If we take a look at the list of awards that Satyarthi has received, Jaitley’s contention is certainly borne out.
– Defenders of Democracy Award (2009-USA)
– Alfonso Comin International Award (2008-Spain)
– Medal of the Italian Senate (2007-Italy)
– Heroes Acting to End Modern Day Slavey by US State Department (2007-USA)
– Freedom Award (2006-USA)
– In October 2002, Satyarthi was awarded the Wallenberg Medal from the University of Michigan in recognition of his courageous humanitarian work against the exploitation of child labor.
– Friedrich Ebert Stiftung Award (1999-Germany)
– La Hospitalet Award (1999-Spain)
– De Gouden Wimpel Award (1998-Netherlands)
– Robert F. Kennedy Human Rights Award (1995-USA)
– The Trumpeter Award (1995-USA)
– The Aachener International Peace Award (1994-Germany)
Germany, USA, Spain and Italy are certainly prominent among the countries from which these awards originate. Also the US State Deparment has both awarded Satyarthi and funded his Bachpan Bachao Andolan (BBA) during the Bush era.
Finally, Megha Bahree writes in Forbes that her experience with Satyarthi’s Bachpan Bachao Andolan was “Anything But Nobel-Worthy.” She mentions being taken by a BBA representative on a “tour” to show her child labour for a story she was doing. But none of the places she took her had child labor, till he finally asked her to wait and presented a situation with looked fake to her journalistic eyes. As she pointed out “the problem is that the more children you show “rescued”, the more funds you get from foreign donors.” On that account BBA appeared to be doing rather well. According to Madhu Kishwar, as far back as 12 years ago, he was funded $2 million dollars by US and German foundations.

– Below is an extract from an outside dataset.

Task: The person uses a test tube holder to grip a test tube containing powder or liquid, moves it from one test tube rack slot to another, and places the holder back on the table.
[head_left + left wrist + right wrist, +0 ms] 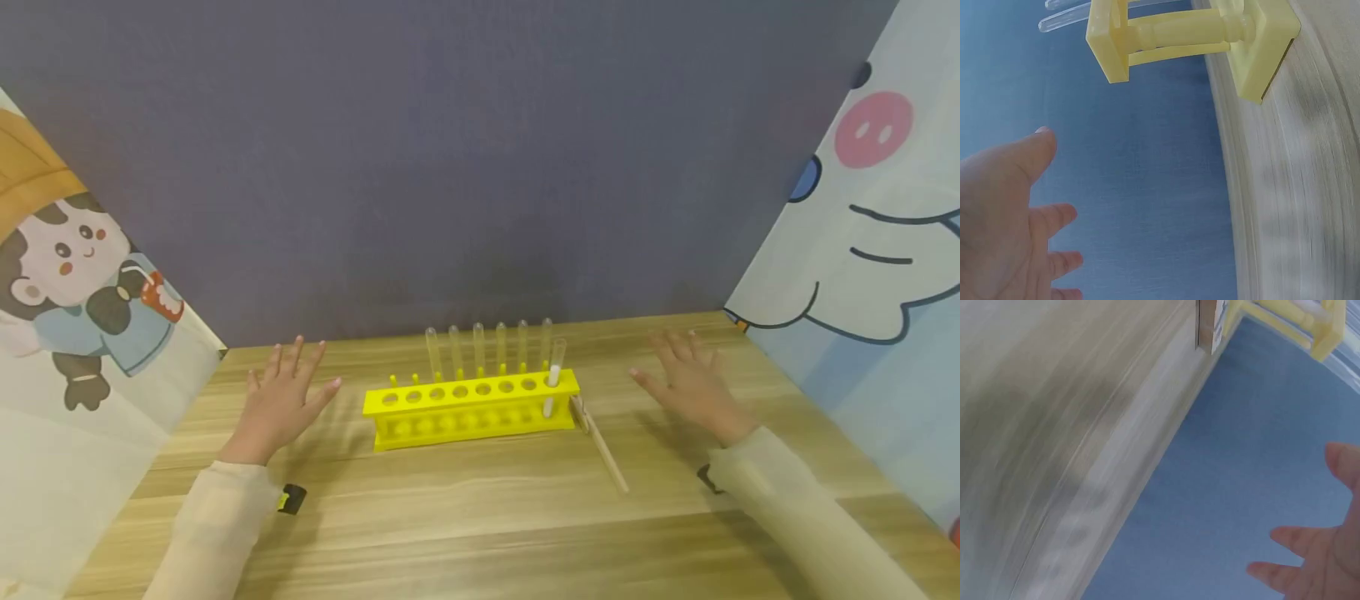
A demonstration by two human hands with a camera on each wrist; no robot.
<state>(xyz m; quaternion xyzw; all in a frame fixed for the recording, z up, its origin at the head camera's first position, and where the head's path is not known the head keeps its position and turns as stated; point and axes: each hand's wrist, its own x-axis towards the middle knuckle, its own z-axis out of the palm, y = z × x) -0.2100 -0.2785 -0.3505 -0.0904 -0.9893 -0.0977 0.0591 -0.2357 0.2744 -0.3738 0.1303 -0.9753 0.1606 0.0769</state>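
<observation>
A yellow test tube rack (472,393) stands mid-table between the two hands. Several clear test tubes (478,348) sit upside down on its rear pegs. One test tube (553,377), with something white inside, stands slightly tilted in the front row's far-right hole. Beside the rack's right end lies a wooden test tube clamp (606,454). My left hand (277,408) is spread, palm down, left of the rack and apart from it. On the other side my right hand (693,390) is also spread, holding nothing. Both wrist views show bare fingers with the rack (1266,50) beyond.
A wood-grain table (480,533) extends under everything. Behind it rises a dark grey panel (480,167). Cartoon-printed panels (892,250) flank the table on both sides. A small black-and-yellow piece (292,499) shows at the left wrist.
</observation>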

Kailash Satyarthi has no doubt done some good work. At the same time he also appears to be deeply embedded in Western institutional structures and sources of funding for a long time. Given that, the pattern of funds, the less than stellar endorsement from peers, Marxist leanings with a “Hindu” tag and relationships with evangelical organisations such as World Vision, we should take our newly minted hero with a grain of salt.